Federal Spending Bill Completed - What Does It Mean For Water?

I'm sad to report that Congress is poised to adopt -- as part of an enormous funding bill -- a short-term limit on updating environmental safeguards, in order to benefit companies conducting mountaintop removal coal mining.

First, some background.  After months of behind-the-scenes wrangling, the leaders of the House and Senate appropriations committees from both parties recently announced that they’d reached a compromise on a spending bill to run the federal government through the end of September.  You’ll recall that House Republicans, acting at the behest of the Tea Party wing of their party, refused to pass such a bill last fall, shutting down the government.  After that strategy proved to be wildly unpopular – turns out people like scientific research, rigorous implementation of health and safety standards, and national parks – Republican leaders vowed not to repeat the debacle, and committed to producing a spending package by today.  That commitment led to the bill that will be voted on this week.

NRDC’s overall take on the bill is that it is a step forward.  Funding that had been cut under the ham-handed “sequester” (automatic, across-the-board cuts that took effect in the fall of 2012 when Congress failed to reach an agreement on how to reduce the budget deficit) has been restored to a number of key programs.  And, this bill helpfully rejects a proposal by President Obama to eliminate funding to coastal and Great Lakes states to monitor their beaches and notify the public about contamination by bacteria, viruses, and other things that can make people sick when they swim.
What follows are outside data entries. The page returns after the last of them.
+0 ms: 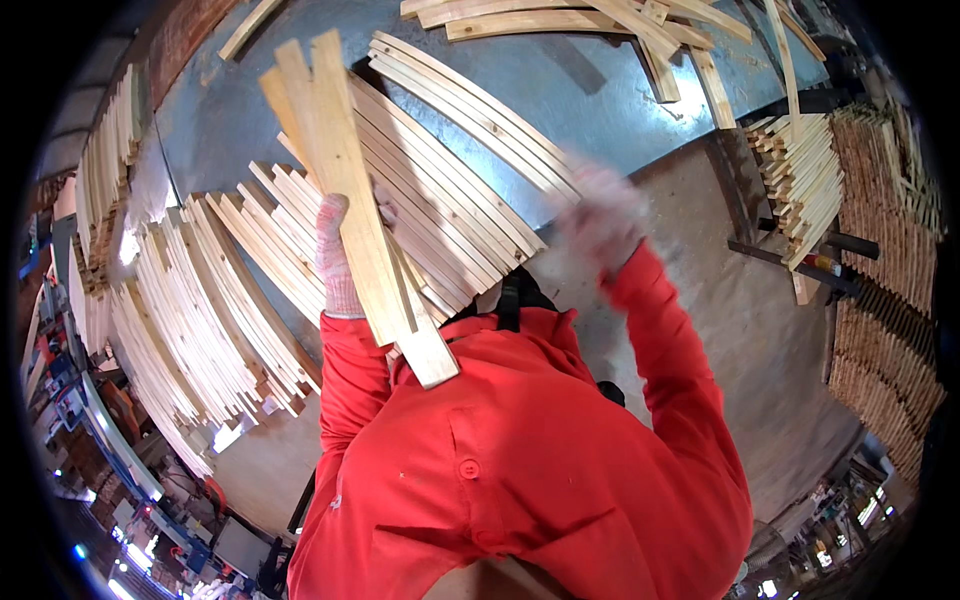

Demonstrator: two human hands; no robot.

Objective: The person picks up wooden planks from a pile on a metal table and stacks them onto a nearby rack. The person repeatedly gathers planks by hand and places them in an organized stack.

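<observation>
Several pale wooden slats (348, 175) are gripped in my left hand (338, 255), which wears a light knitted glove. The held slats fan out slightly at their far ends, and their near ends reach down in front of my red jacket. Beneath them, a row of narrow wooden strips (440, 190) lies side by side on the metal table (330, 30). My right hand (605, 215), gloved too, is smeared by motion. It is at the near end of a separate group of curved strips (470, 105); whether it touches them I cannot tell.
More rows of strips (195, 310) lie to the left. Loose curved wooden pieces (530, 22) cross each other at the table's far side. On the right, a stack of strips (805, 185) sits by a dark metal rack (790, 258), with larger stacks (880, 200) beyond.
</observation>
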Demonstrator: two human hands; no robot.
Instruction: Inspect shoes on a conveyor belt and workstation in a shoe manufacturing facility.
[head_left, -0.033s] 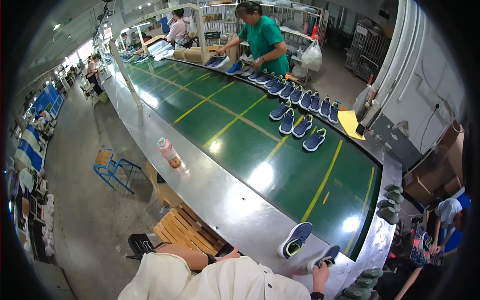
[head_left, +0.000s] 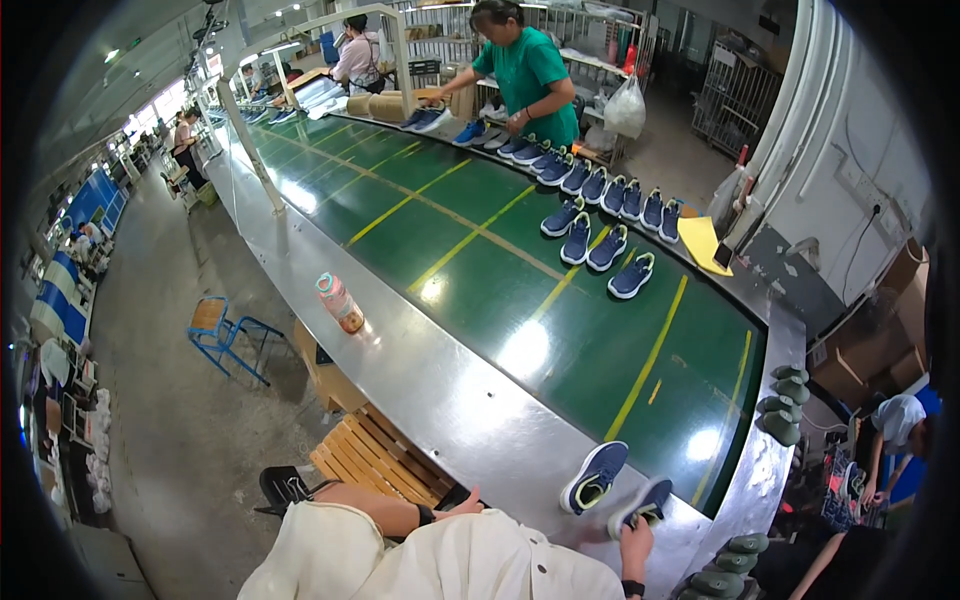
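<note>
My right hand [head_left: 636, 546] is closed on the heel end of a navy sneaker [head_left: 652, 497] with a pale sole, held tilted over the metal table edge [head_left: 470, 405]. Just left of it lies another navy sneaker [head_left: 599, 471] with a lime-coloured lining; it straddles the metal edge and the green belt [head_left: 560, 370]. By my lap, near a slatted wooden seat, my left hand [head_left: 463, 504] holds nothing and its fingers are stretched out, partly covered by my cream clothing.
Rows of navy sneakers [head_left: 606, 247] stand across the belt, near a person in green [head_left: 535, 75]. A pink-capped bottle [head_left: 340, 303] sits on the metal edge. Greenish shoe lasts [head_left: 780, 427] line the right end. The wooden seat [head_left: 375, 462] and a blue-framed stool [head_left: 230, 335] are at left.
My right hand and its sneaker have shifted slightly left and upward, the shoe's toe tipping up a little. My left hand stays by my lap.
</note>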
However, the bill also contains a number of wrongheaded attacks on environmental safeguards.  In the water world, the most egregious one would prohibit the government from working to change water pollution requirements adopted by the Bush administration that authorized the Army Corps to permit companies to discharge anything that raises the bottom elevation of a water body (except trash or garbage).  That action, adopted in 2002, made it so that the Corps can issue permits to allow companies not only to fill these waters for development purposes, but also to fill waterways primarily to get rid of waste – a practice that was previously prohibited.   

As such, the requirement that the spending bill would prevent the government from changing benefitted companies mining coal in Appalachia by mountaintop removal, a practice in which companies commonly shear off the tops of mountains and dump the waste in nearby valley streams.  Thus, this rider sends the exact wrong message – our leaders should be working to end the use of waterways as waste dumps rather than propping up irresponsible practices like mountaintop removal coal mining that create mammoth amounts of waste.  Obviously, we oppose this limitation on the government’s authority to correct a glaring misinterpretation of the law carried out at the behest of polluting industry and we will advocate for Congress not to include this provision again in the next funding bill.